El Tribunal entiende que: “(…) en ningún caso se mencionaban los riesgos graves que acontecieron un año después y que los administradores no podían ignorar, y lo cierto es que no tenía dicha solvencia”.
La sentencia ratifica el criterio del magistrado de primera instancia, que establece que “ha concurrido error esencial y excusable derivado de la defectuosa información suministrada por los profesionales de BANCO POPULAR de un producto de inversión complejo y de riesgo (obligaciones subordinadas) respecto de un cliente minorista no profesional carente de conocimientos financieros específicos y a quien la Ley del Mercado de Valores otorga el máximo nivel de información y protección”.

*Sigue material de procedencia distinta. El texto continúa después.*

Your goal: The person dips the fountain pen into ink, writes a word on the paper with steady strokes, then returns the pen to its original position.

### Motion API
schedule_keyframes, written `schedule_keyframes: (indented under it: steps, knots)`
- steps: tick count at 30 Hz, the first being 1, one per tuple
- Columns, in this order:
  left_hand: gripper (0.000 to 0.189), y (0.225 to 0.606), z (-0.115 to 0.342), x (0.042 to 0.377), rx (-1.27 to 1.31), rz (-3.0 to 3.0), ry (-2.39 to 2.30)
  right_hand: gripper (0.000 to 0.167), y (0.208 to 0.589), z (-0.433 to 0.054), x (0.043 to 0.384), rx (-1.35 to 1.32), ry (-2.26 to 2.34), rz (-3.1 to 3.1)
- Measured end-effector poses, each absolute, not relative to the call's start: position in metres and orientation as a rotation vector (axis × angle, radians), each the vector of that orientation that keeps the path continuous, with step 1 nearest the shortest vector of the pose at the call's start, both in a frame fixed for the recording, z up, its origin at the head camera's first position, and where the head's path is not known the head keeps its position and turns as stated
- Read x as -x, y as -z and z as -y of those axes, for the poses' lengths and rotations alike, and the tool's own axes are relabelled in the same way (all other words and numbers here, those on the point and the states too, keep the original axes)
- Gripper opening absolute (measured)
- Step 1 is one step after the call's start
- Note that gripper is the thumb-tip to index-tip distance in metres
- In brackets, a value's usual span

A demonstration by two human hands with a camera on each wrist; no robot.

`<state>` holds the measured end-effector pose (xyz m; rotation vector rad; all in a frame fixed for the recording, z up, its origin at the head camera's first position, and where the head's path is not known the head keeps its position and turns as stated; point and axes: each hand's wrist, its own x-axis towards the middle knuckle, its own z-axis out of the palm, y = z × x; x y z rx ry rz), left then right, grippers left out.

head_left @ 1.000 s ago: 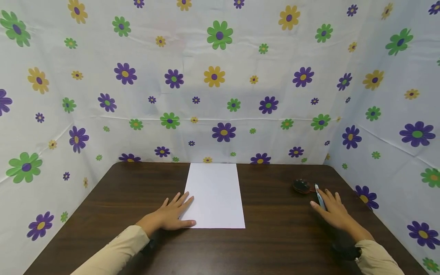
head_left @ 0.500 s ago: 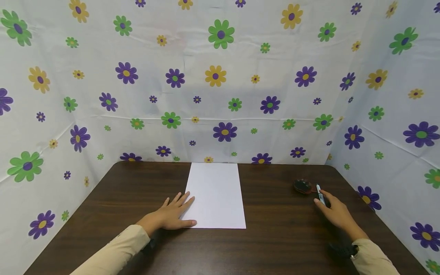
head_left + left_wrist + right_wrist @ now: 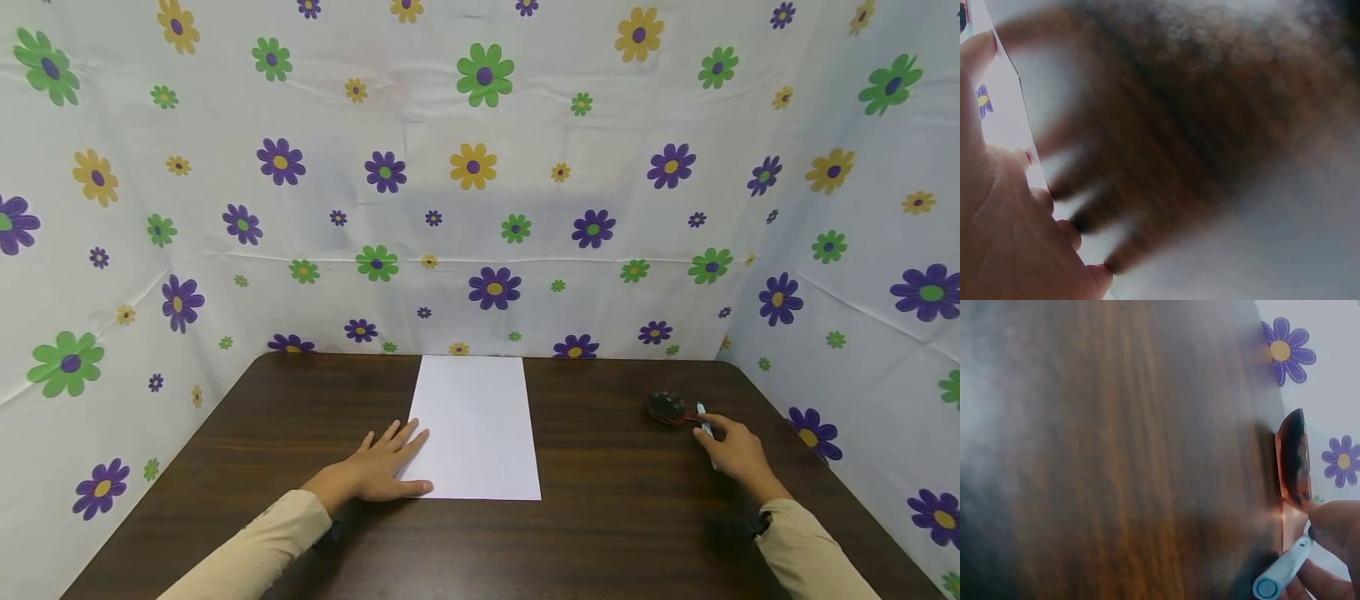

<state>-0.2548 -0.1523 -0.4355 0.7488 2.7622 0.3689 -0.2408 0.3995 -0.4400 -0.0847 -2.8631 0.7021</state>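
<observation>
My left hand lies flat with fingers spread, resting on the left edge of a white sheet of paper. In the left wrist view its fingers are straight along the paper's edge. My right hand pinches a light blue pen between thumb and fingers, near the table's right side. The right wrist view shows the pen's round end below the fingers. Touching or very near the fingertips is the thin reddish handle of a dark, glossy oval object; its exact kind is unclear.
The dark brown wooden table meets a white cloth backdrop printed with purple, green and yellow flowers. The backdrop encloses the back and both sides.
My right hand has moved slightly inward and its spread fingers have closed around the pen. The left hand has stayed on the paper. The head view has shifted slightly.
</observation>
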Motion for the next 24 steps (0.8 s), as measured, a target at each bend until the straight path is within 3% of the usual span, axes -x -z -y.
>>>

Para Rubén Cueto, socio director de Vallverdú Abogados, bufete encargado y ganador del caso: “Desde la resolución de Banco Popular en el año 2017 sostenemos que la entidad financiera no reflejaba su imagen fiel al menos desde la integración del Banco Pastor en 2012. La sentencia de la Audiencia Provincial de Girona recoge claramente que Banco Popular adolecía de falta de solvencia desde el año 2012 y que no trasladó al mercado su verdadera situación financiera”.
Y añade: “Poco a poco la generalidad de las Audiencias Provinciales adoptarán este criterio, pues cada día queda claro mediante hechos notorios que Banco Popular ocultó su realidad financiera desde el año 2008”.